FORCE OUVRIERE défend les IUT et les DUT

La Confédération, les Fédérations et Syndicats FORCE OUVRIERE rappellent leur attachement à tous les diplômes professionnels nationaux de l’enseignement supérieur, qui permettent d’acquérir une véritable qualification.

Parmi ces diplômes, les DUT et les établissements qui les délivrent, les IUT, sont menacés par les réformes en cours.

Les DUT, diplômes à bac. +2 reconnus dans les Conventions Collectives :

Les Programmes Pédagogiques Nationaux des DUT sont élaborés dans le cadre de la Commission Consultative Nationale des IUT (CCN) et des Commissions Pédagogiques Nationales (CPN) avec des représentants des organisations patronales nationales et des Confédérations de salariés, du Ministère, des enseignants.
C’est cette élaboration en commun des diplômes qui a permis, à la suite de négociations entre les interlocuteurs sociaux dans les branches professionnelles, la reconnaissance des DUT dans les Conventions Collectives Nationales.
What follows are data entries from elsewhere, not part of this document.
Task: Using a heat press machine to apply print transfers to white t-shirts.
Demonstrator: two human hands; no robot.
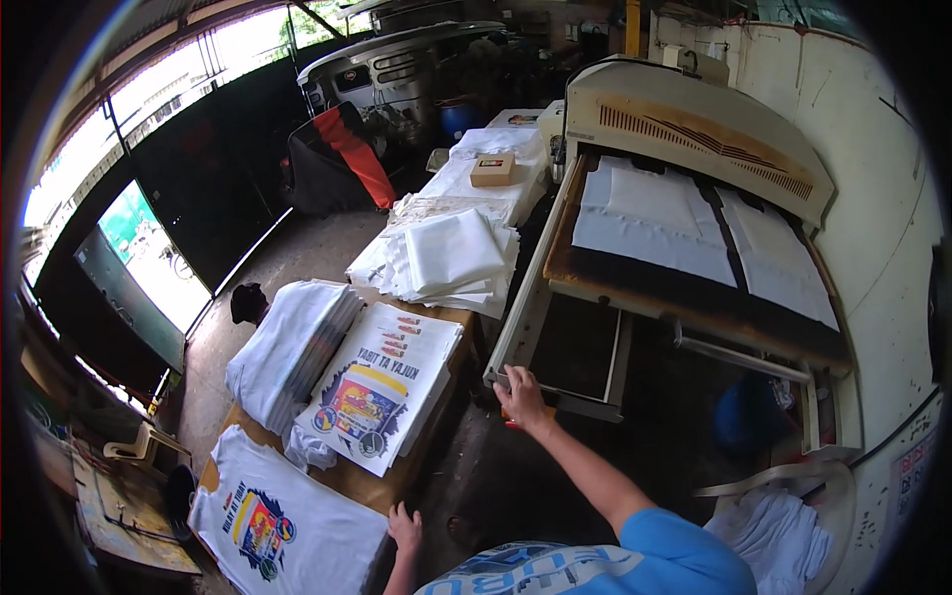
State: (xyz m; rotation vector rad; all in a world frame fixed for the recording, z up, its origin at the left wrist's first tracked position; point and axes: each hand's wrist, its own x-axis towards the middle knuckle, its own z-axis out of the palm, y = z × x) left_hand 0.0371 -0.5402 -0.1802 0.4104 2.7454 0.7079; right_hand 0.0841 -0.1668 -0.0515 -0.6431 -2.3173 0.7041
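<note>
My right hand (523,400) reaches out to the front left corner of the pale metal frame (585,405) of a large heat press (684,129), its fingers curled on the frame's edge. Something orange-red shows just below that hand. My left hand (405,528) is low, beside the edge of a white shirt (327,516) with a colourful print; its fingers are spread and hold nothing. White cloth pieces (645,233) lie flat on the press's dark bed. Between shirt and press sits a stack of printed white sheets (382,382).
Left of the printed stack is a pile of folded white shirts (288,342). Beyond it, more white sheets (451,253) and a small brown box (493,170) rest on a long table. At lower right a pale chair (838,506) holds white cloth. A vehicle stands at the back.
</note>
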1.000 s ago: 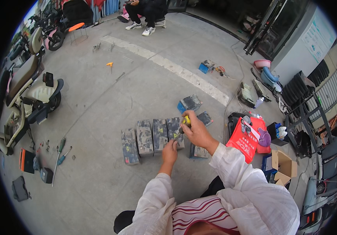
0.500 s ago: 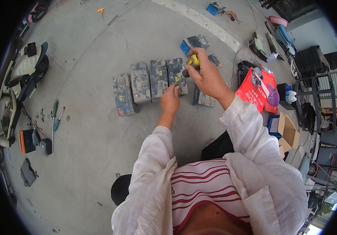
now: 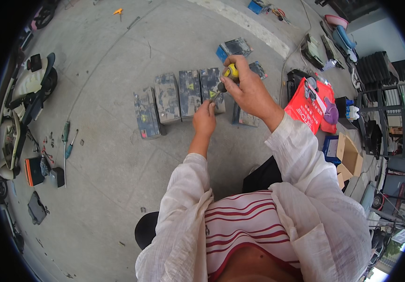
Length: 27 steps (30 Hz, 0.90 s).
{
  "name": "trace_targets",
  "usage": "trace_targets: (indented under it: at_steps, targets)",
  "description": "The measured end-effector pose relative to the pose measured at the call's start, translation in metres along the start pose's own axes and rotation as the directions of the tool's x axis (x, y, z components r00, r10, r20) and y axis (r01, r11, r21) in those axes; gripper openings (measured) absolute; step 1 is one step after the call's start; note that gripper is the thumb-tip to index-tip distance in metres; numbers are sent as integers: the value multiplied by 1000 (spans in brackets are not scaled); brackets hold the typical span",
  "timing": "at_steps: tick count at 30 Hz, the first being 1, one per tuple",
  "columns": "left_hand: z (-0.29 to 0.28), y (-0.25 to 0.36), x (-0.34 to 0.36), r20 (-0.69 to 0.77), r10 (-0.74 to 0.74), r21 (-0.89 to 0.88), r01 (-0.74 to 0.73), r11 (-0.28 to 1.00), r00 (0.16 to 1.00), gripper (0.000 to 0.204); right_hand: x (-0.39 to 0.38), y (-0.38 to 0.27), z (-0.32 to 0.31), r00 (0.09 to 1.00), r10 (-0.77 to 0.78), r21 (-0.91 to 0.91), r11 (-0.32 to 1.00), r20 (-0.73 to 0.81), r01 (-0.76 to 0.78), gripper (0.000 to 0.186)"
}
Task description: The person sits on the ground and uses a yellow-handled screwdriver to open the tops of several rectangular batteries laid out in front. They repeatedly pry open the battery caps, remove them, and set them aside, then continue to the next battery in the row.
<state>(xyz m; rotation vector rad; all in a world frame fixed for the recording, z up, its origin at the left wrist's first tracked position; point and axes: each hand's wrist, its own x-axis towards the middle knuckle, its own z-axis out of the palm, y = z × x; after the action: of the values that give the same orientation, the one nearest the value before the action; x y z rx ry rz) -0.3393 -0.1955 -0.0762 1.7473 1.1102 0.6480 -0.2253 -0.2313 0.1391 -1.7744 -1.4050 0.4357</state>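
My right hand [image 3: 254, 96] is wrapped round the yellow and black handle of a screwdriver [image 3: 231, 71]. Its thin shaft slants down and left to the pinched fingertips of my left hand [image 3: 204, 121], which close round it near its end. Both hands are over a dusty dark battery [image 3: 212, 80] with a yellow warning triangle. To its left stand more dusty batteries in a row: one [image 3: 189, 94] close beside it, another [image 3: 167, 101], and the leftmost [image 3: 147, 115] with a reddish corner. Another battery [image 3: 245, 116] lies partly hidden below my right wrist. The screwdriver's tip is hidden.
Beyond my hands lie batteries with blue sides [image 3: 234, 48]. At right are a red bag [image 3: 303, 110], an open cardboard box [image 3: 349, 157] and a metal rack [image 3: 381, 101]. Long screwdrivers [image 3: 65, 150] and a scooter [image 3: 28, 89] are at left.
The view has shifted slightly. Both hands keep nearly the same hold on the screwdriver, and the batteries stay in place.
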Motion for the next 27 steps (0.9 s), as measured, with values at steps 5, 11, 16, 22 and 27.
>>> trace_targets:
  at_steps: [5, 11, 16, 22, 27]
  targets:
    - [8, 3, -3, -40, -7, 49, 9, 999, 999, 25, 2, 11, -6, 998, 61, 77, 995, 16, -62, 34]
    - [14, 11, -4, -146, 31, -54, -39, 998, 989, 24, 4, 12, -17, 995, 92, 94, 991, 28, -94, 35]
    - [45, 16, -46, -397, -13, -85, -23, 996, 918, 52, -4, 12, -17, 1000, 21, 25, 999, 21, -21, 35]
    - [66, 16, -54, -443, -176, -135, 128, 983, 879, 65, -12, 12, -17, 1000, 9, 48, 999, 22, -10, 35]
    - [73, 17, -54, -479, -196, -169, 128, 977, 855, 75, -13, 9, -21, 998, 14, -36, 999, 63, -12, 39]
Les Programmes ne peuvent plus être respectés :

La LRU (2007), condamnée par FORCE OUVRIERE, a supprimé les budgets spécifiques propres aux IUT (moyens de fonctionnement et effectifs). Faute de moyens, aujourd’hui, les IUT ne peuvent pas tous dispenser les enseignements prévus dans les Programmes.
De plus, les IUT sont confrontés à l’obligation qui leur est faite depuis 2013 d’accueillir des « quotas » de bacheliers technologiques au nom de « la réussite ». Sans aucun moyen pour l’organisation d’actions de soutien pourtant indispensables, les IUT ont l’obligation de diminuer encore le niveau d’exigence nécessaire à l’obtention du diplôme.
A cela s’ajoute l’impact des politiques d’austérité sur les IUT.
Au final, c’est la qualification que le diplôme est censé garantir qui est remise en cause.

Une « territorialisation » qui attaque le caractère national du diplôme :

La loi « Fioraso » du 22 juillet 2013 organise, par la fusion d’établissements et la mise en place des ComUE (Communauté d’Universités et d’Etablissements), une vaste restructuration destinée à territorialiser l’enseignement supérieur et la recherche.
Cette loi s’intègre à la réforme territoriale et à l’acte III de décentralisation en cours, condamnés par FORCE OUVRIERE, qui fragilise la République et notamment l’égalité de droit.
Déjà, apparaissent des propositions d’organisation d’IUT en « Collégiums régionaux », proposant la création de diplômes technologiques régionaux concurrents aux DUT. Leurs contenus seraient définis par des « micro-systèmes économiques locaux », à savoir les régions et le patronat local.
FORCE OUVRIERE condamne ces orientations qui aboutiraient à la destruction des DUT comme diplômes nationaux.

FORCE OUVRIERE réaffirme son attachement indéfectible au maintien et au développement des DUT et des IUT et s’oppose à la balkanisation des missions publiques et des diplômes qu’entraîne ce projet de « République des territoires ».